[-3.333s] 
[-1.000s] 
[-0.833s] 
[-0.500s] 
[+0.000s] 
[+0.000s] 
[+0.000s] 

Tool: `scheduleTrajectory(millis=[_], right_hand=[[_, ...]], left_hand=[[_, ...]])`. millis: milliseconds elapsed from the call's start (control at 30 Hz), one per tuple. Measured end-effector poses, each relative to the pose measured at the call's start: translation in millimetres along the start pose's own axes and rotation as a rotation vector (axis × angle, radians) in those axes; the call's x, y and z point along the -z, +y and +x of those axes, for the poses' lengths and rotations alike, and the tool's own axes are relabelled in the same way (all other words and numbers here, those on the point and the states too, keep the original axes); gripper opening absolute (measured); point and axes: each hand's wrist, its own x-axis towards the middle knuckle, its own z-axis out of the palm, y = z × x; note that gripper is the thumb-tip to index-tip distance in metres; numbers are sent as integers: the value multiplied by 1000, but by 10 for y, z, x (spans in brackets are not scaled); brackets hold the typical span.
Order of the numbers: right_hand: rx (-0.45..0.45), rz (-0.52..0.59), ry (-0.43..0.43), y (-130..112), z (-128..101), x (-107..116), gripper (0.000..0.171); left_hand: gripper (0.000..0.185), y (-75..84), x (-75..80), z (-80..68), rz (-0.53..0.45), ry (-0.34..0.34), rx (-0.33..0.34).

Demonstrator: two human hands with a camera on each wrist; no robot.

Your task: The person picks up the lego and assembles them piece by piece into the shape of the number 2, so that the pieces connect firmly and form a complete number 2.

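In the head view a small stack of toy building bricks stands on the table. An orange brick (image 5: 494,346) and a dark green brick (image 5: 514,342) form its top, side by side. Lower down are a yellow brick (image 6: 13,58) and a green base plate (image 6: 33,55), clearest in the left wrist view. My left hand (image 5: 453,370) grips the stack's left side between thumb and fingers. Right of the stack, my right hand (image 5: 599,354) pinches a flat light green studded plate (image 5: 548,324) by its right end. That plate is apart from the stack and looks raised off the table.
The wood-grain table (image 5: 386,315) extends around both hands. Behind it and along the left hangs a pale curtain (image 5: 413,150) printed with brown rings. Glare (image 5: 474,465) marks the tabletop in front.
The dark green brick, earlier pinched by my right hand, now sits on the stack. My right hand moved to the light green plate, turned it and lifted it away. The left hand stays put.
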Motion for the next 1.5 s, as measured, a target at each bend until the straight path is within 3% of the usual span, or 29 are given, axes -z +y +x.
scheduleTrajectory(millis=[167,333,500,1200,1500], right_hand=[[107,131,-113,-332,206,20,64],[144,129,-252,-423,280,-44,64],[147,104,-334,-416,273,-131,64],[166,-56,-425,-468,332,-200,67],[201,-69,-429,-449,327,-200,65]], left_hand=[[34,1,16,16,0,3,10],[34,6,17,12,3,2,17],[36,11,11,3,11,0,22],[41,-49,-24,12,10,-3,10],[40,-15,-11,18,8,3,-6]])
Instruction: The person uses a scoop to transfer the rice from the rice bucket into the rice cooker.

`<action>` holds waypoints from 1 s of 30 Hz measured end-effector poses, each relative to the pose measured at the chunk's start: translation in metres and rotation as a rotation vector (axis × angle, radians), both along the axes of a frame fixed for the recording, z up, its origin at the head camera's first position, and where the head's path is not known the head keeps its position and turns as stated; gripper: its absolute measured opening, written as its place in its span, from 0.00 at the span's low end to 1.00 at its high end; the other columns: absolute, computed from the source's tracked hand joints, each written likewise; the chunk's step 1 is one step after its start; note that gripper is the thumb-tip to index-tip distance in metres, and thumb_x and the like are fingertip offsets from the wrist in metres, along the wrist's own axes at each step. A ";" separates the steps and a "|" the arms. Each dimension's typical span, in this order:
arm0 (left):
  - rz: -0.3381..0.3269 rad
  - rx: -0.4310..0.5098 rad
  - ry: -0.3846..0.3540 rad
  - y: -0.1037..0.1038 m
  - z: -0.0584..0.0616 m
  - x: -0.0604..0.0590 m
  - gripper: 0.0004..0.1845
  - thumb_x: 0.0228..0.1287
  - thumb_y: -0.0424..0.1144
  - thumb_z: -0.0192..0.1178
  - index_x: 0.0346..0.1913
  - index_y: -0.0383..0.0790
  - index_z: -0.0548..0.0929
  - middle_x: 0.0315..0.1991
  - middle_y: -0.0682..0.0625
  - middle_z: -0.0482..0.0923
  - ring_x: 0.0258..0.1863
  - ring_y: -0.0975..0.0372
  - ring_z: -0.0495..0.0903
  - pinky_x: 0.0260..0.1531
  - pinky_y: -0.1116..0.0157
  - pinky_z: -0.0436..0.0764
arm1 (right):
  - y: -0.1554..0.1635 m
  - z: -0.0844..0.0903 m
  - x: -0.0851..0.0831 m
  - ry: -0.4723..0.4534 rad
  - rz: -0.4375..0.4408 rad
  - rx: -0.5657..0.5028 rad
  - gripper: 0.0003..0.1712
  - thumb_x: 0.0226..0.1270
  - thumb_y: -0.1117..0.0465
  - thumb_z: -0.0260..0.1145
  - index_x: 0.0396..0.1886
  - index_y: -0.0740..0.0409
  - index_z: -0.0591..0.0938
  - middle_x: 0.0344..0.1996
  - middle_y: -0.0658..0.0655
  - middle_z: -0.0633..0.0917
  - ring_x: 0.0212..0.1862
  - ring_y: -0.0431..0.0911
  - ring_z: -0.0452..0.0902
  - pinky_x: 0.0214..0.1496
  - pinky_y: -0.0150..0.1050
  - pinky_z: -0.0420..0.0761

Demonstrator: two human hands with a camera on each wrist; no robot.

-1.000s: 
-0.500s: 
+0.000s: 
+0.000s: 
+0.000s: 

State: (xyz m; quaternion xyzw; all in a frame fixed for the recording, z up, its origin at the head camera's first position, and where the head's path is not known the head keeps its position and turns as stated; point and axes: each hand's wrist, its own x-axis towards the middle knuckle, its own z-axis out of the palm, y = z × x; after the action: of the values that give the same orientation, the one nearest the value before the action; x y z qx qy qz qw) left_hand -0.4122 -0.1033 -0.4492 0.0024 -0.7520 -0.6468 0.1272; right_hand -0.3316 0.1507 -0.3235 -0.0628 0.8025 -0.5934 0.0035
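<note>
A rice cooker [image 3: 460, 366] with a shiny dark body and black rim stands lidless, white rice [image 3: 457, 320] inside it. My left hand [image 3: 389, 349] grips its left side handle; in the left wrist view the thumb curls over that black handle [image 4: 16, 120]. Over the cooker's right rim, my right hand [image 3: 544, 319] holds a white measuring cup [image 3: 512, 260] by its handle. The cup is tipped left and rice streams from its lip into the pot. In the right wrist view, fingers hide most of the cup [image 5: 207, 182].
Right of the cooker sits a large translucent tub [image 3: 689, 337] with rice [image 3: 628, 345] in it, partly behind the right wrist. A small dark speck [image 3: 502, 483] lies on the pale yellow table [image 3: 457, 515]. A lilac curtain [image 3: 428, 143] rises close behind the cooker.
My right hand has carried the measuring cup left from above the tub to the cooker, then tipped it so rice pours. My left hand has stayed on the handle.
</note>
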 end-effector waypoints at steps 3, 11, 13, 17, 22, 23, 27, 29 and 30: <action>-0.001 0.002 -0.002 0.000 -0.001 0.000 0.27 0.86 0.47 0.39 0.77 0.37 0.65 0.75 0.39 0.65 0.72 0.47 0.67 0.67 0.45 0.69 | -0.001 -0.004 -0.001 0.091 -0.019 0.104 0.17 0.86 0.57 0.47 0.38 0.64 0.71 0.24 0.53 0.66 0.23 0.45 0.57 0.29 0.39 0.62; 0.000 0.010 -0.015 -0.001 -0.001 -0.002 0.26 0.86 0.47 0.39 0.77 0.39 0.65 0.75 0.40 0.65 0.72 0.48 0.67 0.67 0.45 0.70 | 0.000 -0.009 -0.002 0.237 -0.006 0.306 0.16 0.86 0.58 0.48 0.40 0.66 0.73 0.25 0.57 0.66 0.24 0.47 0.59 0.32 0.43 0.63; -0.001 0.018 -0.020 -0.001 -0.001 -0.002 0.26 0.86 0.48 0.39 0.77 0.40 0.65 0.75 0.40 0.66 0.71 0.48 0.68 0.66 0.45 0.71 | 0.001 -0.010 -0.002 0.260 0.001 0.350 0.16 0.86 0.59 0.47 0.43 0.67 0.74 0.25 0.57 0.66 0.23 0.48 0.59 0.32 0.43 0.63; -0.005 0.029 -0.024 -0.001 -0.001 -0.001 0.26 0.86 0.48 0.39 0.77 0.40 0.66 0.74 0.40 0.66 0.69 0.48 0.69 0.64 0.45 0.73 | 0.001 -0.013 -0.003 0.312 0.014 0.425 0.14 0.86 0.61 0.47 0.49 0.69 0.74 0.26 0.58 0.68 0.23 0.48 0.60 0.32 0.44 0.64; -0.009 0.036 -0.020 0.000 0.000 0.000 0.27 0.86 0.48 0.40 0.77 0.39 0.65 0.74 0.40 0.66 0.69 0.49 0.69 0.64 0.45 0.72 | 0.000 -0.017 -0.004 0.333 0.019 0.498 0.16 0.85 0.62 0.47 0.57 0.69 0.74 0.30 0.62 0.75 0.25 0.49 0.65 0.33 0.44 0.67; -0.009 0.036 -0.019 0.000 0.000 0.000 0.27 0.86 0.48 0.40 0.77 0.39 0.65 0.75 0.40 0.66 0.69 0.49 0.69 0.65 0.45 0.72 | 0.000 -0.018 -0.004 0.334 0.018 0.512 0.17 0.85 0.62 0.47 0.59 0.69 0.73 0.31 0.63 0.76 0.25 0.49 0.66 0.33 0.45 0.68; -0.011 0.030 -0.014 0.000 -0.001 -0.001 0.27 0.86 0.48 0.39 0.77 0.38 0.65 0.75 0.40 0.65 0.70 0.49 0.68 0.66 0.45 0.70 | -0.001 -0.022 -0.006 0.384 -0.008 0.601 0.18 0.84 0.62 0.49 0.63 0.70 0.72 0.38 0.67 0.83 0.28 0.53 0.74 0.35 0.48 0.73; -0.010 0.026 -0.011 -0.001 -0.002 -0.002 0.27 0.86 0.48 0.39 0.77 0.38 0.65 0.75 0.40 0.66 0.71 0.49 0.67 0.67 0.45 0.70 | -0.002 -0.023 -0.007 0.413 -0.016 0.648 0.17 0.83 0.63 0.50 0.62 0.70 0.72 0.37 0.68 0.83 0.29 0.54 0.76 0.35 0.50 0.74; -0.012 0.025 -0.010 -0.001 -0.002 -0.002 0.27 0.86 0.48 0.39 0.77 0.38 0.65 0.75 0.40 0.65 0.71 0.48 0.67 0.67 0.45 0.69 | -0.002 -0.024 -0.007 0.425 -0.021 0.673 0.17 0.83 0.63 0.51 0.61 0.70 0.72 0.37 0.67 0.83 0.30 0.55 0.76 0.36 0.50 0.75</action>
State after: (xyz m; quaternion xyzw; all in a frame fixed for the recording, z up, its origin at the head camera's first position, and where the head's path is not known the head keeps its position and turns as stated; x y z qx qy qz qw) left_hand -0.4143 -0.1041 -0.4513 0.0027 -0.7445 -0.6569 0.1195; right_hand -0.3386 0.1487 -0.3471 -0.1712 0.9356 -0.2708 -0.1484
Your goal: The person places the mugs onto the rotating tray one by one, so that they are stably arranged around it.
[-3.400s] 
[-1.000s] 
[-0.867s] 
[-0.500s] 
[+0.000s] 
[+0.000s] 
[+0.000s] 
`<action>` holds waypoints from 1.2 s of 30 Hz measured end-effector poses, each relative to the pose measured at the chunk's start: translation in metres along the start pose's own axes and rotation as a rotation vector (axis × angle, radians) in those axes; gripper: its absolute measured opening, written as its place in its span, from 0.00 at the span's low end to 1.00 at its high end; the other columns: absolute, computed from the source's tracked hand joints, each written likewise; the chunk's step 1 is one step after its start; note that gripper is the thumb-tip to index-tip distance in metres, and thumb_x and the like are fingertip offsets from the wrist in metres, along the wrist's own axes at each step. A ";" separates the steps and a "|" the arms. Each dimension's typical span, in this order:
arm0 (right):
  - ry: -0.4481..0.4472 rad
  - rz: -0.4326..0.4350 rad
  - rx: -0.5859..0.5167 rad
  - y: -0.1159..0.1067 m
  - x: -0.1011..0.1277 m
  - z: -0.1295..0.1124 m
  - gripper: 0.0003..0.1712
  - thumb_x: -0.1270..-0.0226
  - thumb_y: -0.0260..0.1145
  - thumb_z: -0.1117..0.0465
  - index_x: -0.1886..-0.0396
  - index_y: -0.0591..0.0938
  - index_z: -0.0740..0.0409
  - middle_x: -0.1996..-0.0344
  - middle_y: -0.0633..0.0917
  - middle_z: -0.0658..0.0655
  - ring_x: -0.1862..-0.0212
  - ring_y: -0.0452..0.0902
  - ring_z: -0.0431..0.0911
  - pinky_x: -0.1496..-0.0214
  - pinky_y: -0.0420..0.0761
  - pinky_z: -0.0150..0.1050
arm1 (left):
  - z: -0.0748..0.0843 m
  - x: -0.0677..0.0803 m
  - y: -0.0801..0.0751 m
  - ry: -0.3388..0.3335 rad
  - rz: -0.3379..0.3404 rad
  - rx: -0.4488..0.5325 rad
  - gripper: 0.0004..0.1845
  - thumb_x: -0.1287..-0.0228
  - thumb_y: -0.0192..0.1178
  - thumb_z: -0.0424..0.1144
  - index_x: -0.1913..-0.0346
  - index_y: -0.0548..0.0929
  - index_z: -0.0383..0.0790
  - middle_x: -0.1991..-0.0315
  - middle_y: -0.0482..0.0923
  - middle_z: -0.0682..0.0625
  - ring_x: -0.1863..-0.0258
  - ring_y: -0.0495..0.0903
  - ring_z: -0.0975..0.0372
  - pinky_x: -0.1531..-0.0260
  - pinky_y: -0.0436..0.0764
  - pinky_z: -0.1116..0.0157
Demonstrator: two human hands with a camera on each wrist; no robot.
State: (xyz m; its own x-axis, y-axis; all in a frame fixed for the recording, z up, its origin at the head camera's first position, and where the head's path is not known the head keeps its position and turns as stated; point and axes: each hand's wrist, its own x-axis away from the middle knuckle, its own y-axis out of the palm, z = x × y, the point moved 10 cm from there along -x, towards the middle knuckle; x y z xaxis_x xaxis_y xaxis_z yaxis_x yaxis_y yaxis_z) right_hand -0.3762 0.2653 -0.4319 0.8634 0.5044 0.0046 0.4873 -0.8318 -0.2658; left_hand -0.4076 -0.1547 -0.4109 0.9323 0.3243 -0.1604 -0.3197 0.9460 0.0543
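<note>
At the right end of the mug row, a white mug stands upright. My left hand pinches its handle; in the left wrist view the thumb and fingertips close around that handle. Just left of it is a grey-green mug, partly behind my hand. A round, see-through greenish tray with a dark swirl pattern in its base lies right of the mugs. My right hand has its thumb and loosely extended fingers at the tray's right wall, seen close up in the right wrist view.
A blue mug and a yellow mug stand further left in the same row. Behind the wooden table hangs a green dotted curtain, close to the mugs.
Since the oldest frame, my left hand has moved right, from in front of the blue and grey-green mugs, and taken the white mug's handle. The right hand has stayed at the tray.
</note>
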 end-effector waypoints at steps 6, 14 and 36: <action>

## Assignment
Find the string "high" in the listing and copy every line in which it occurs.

## The answer
`<action>` holds waypoints from 1 s of 30 Hz measured end-effector poses, each relative to the pose measured at the chunk's start: translation in metres and rotation as a rotation vector (axis × angle, radians), both along the axes of a frame fixed for the recording, z up, its origin at the head camera's first position, and where the head's path is not known the head keeps its position and turns as stated; gripper: its absolute measured opening, written as its place in its span, from 0.00 at the span's low end to 1.00 at its high end; the other columns: absolute, computed from the source's tracked hand joints, each written likewise; the chunk's step 1 is one step after its start; note that gripper is the thumb-tip to index-tip distance in metres, and thumb_x and the like are fingertip offsets from the wrist in metres, along the wrist's own axes at each step. A ";" separates the steps and a "|" the arms. Each dimension's typical span, in this order:
`<action>` holds waypoints from 1.2 s of 30 Hz measured end-effector poses, each relative to the pose measured at the chunk's start: translation in metres along the start pose's own axes and rotation as a rotation vector (axis × angle, radians) in those axes; gripper: its absolute measured opening, written as its place in its span, from 0.00 at the span's low end to 1.00 at its high end; the other columns: absolute, computed from the source's tracked hand joints, each written likewise; the chunk's step 1 is one step after its start; note that gripper is the thumb-tip to index-tip distance in metres, and thumb_x and the like are fingertip offsets from the wrist in metres, along the wrist's own axes at each step. A ";" separates the steps and a "|" the arms. Each dimension's typical span, in this order:

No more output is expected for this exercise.